Monday, August 3, 2009
To Bloom or not To Bloom, That is the question...
I went out today to water the garden and noticed that the oregano is budding and will be in full bloom in a couple of days. The marjoram is blooming, the thyme is blooming. I have been picking flowers off the basil for about a week, but they are reforming as fast as I pick them. The garlic is blooming, and the sage is sprouting some buds.
Usually, this would be the time for some serious attention to the garden. Get the scissors, cut away all the flowers, and then harvest all the herbs. But today was a bad day. I had a touch of some stomach bug last night, and didn’t sleep well. I did some lifting and other work on the truck and the travel trailer yesterday, and my leg was sore, my back hurt, and my neck was sore. I just didn’t feel like gardening.
I looked in the cabinet. We have plenty of dried oregano, enough to last all winter and some left over. I have quite a bit frozen as well. I have ample dried, sage, marjoram and thyme. So there is no urgency to harvest.
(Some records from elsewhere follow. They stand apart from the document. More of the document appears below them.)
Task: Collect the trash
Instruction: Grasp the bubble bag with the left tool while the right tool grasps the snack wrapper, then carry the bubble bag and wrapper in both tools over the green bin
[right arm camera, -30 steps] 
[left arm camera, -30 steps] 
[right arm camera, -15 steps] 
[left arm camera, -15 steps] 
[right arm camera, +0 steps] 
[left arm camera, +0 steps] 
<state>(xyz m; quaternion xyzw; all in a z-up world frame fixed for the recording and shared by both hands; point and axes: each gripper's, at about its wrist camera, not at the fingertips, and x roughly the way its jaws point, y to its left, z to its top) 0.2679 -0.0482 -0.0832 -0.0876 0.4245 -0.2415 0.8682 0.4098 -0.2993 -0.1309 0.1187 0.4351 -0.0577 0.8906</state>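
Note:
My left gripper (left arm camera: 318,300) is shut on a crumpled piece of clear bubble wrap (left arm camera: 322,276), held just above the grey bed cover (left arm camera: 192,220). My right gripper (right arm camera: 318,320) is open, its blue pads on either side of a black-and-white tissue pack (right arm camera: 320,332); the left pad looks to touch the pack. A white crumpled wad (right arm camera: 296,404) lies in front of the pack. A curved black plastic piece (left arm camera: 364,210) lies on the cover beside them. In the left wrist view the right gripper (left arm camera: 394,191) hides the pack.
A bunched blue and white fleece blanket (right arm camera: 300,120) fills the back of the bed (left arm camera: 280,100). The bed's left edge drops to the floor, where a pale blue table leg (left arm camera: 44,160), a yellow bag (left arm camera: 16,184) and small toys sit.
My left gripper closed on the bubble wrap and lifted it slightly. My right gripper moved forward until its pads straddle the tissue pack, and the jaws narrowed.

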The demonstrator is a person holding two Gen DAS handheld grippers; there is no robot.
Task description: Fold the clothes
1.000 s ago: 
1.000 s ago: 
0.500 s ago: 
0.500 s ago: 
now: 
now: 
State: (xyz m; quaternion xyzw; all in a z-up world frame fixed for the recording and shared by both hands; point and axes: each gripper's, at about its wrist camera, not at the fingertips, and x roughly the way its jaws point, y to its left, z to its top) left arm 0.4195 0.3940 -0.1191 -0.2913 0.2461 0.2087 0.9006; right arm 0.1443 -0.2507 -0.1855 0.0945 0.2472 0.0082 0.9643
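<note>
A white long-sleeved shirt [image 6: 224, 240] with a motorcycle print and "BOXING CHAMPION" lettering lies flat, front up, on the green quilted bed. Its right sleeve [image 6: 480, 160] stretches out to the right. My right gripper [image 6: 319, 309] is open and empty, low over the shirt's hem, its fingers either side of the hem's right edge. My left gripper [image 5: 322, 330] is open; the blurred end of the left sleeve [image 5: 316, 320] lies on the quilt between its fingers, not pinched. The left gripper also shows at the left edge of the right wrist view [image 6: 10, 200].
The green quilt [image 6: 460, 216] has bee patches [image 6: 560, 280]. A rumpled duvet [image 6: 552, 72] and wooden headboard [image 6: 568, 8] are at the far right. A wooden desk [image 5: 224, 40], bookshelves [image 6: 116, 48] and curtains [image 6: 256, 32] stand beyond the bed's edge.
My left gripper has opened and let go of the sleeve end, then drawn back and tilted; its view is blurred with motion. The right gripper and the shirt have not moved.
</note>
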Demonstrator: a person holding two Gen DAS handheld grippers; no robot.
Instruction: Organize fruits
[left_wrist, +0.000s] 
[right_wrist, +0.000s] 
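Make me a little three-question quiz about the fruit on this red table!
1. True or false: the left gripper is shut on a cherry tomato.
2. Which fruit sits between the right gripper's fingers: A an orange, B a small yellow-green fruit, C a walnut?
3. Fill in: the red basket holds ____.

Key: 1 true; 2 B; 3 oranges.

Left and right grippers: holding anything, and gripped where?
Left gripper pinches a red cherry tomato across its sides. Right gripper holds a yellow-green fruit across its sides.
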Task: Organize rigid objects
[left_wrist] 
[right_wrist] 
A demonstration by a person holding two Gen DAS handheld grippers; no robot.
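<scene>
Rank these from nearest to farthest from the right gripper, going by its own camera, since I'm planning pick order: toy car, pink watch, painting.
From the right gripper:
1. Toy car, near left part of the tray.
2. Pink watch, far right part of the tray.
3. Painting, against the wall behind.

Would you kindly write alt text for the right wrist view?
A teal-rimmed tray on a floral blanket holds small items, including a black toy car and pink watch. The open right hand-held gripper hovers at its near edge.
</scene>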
Blooming will diminish the flavor of the herbs, but all of the herbs that are blooming will still be edible after they bloom, the flavor just won’t be quite as strong.
So, I made an executive decision.
For the next little while, I am just going to let the herbs bloom and flower and do what plants like to do naturally.
I’ll pick the leaves we need to cook with, but I’m not going to dry, freeze, or do anything else for the next couple of weeks. I’ll enjoy the flowers while they look nice, then, when they start to die down, I’ll cut them away and use the herbs that are left.
Sure, they won’t be at their very strongest flavor, so I’ll use a few more when I cook with them.
But sometimes in life, we have to stop and enjoy the flowers.
As a kid, I lived in a small house, with a large family. My mom used every available inch of space to plant her garden. Tomatoes, peppers, cucumbers, beans, and whatever else she was growing that year. She didn’t “waste” much space on flowers.
I understand her logic. She was depending on that garden to offset the costs of feeding a houseful of people, and flowers don’t generally make good eating. But there is a time and place for utility, and a time and place for beauty. The body needs food, but so do the mind and the soul.
We don’t have a lot of extra room either, and we have mainly concentrated on growing herbs that we will use. We haven’t grown a lot of ornamental plants with the exception of a few flowers tucked here and there around the herbs. But herbs, even culinary herbs, produce some colorful and vibrant flowers.
By letting them blossom and bloom, and taking some time to enjoy the blooms, instead of frantically worrying about getting them cut off, we allow our mind and our soul to get the same enjoyment from our garden that our body gets when we eat them.
That’s what it’s all about after all. If I ever reach the point where I am so busy gardening that I don’t have time to enjoy it, then it’s time to stop gardening.
So for now, I’m going to stop and smell the flowers.